The nuns are cute as hell.
My extensive experience with nuns in grammar school taught me that their sexual repression as it affected us was a life-long gift leaving us to search for the goodness of sex and the secrets of females. Jeff Baena's The Little hours confirms what we always suspected: The younger nuns and postulants actually had firm breasts and world-class hormones.
Handyman Masseto (Dave Franco) hides in a convent in 1347 medieval Italy as a deaf mute (no doubt the way some women consider men anyway). Malaspina Castle would remind you of the iconic castle in Monty Python and The Holy Grail, and their English vernacular evokes the abandon of Mel Brooks' several satires. While the young nuns explore their interest in the forbidden, especially sex of several kinds, the jokes are weak by comparison with Python, Brooks, and even Boccaccio's Decameron, on which this film is loosely based.

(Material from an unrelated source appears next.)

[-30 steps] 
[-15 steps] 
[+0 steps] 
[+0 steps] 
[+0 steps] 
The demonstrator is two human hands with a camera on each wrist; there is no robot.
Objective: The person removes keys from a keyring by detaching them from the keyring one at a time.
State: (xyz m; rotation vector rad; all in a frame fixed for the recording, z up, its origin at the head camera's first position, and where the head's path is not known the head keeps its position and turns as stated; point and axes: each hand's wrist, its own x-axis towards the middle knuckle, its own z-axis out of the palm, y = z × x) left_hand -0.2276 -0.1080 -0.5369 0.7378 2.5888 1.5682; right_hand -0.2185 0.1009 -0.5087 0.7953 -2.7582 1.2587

Not just the randy nuns and handyman violate the Church's dictates against freewheeling sex, the venerable overseer, Father Tomasso (John C. Reilly), is carrying on with an older nun while listening to the salacious details of the younger nuns' sins in confession. Reilly is always competent displaying a simple man's wonder at the underbelly of the world.
In grammar school a nun shouted me out for holding a girl's hand, calling me a "dirty thing." I had more laughs over that kerfuffle than during The Little Hours, where laughs are in limited supply while the parody of sanctimonious medieval religiosity is mildly rich. But not rich enough to eclipse the wit of Python and Brooks.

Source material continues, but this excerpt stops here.